Borders files for Chapter 11 bankruptcy protection. Local and regional booksellers continue to consolidate stores or close their doors all together. For many, it’s already too late to change direction on a rudderless ship that has been left in the wake of the rapid decline in hard copy book sales. One national retailer, on the other hand, is using a change in strategy to help weather the storm.
It had been a few weeks since I’d last visited my local Barnes & Noble. As I walked through the front door over the weekend, the first thing I noticed was a fully staffed Nook station located no more than 10 feet inside the store–strategically placed so it would be almost impossible to miss. In addition to the fancy NOOK color, they also had an extensive assortment of NOOK accessories. Complementing the kiosk, their in-store displays and signage also do a good job of highlighting a mix of both their print and digital book offerings.
But eReaders are only one aspect of their strategic shift. Upon entering the store, the thing that I was most surprised by was the significant amount of retail space they are now dedicating to hobbies, games, and childhood learning which I’m guessing takes up approximately 350-500 square feet that was once populated by books. This new assortment diversifies their retail product offerings and also serves as an extension to the reading and play area for children already housed within many Barnes & Noble stores. Based on the prominently displayed LEGO products, it appears they are hoping to attract more kids which will equal more parents which will equal more retail spending–not to mention continuing to get kinds into their customer pipeline as early as possible.

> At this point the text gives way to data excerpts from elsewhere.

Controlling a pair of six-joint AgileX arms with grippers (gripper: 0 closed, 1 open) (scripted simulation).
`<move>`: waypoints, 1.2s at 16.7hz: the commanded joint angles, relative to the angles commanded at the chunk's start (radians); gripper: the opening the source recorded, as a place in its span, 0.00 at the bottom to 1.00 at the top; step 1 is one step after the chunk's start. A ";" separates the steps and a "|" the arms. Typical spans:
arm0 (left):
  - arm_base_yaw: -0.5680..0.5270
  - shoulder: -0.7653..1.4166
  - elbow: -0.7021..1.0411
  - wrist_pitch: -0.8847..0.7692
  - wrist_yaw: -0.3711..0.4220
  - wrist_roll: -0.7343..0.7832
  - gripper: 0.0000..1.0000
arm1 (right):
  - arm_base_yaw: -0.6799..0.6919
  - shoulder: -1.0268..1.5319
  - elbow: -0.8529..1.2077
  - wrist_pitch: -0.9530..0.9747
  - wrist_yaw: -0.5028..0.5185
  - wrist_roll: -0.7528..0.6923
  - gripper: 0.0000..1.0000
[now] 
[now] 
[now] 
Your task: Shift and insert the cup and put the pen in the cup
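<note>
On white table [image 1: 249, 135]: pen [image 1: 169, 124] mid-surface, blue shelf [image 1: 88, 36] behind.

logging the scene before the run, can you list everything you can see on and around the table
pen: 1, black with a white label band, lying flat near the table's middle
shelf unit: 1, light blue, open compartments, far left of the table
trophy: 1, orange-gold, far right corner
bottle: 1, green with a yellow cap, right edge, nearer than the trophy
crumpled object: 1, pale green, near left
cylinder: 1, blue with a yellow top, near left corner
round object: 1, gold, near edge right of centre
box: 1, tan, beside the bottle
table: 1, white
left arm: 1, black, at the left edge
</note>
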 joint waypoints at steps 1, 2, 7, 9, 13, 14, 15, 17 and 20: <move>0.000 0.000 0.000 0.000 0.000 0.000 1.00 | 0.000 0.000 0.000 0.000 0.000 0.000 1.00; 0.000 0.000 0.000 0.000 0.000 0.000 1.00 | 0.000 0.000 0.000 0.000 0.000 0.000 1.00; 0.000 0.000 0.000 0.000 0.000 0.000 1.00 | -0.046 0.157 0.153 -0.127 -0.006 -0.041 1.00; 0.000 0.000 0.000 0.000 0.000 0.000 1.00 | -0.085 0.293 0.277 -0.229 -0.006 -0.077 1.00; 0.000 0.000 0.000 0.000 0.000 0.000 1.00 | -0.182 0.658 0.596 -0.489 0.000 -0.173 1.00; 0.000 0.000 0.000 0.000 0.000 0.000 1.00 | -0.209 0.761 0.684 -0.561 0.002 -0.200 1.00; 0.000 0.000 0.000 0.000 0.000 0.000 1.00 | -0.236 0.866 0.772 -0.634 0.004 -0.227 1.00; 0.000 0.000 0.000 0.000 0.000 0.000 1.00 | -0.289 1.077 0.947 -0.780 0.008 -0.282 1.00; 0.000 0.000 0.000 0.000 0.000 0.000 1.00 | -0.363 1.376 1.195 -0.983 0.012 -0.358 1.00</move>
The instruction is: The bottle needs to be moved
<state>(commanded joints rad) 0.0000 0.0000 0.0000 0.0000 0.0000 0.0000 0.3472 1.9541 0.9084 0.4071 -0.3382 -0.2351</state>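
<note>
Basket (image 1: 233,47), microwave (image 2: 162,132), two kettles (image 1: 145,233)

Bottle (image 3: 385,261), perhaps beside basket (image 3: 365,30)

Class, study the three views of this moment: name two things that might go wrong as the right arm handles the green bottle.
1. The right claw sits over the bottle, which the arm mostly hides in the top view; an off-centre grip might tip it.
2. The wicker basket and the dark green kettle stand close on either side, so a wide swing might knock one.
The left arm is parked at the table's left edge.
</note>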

Barnes & Noble has also benefited from having in-store Starbucks that not only attract potential Barnes & Noble customers into the store who otherwise might have gone elsewhere for a cup of joe, but also increase the likelihood that they’ll buy a magazine, book, or a fancy new NOOK. And although I’ve never felt the need to set up camp to study or hang out on a Thursday night, many others do and it doesn’t take many $4.00 mochas to help keep the lights on.
Are the NOOK, their new assortment of board games and childhood learning materials, and Starbucks coffee enough to keep Barnes & Noble afloat? Or will they join the ranks of other booksellers who weren’t able to adapt to the changes that are continuing to sweep their industry? So far, I’d have to say the changes make a lot of sense.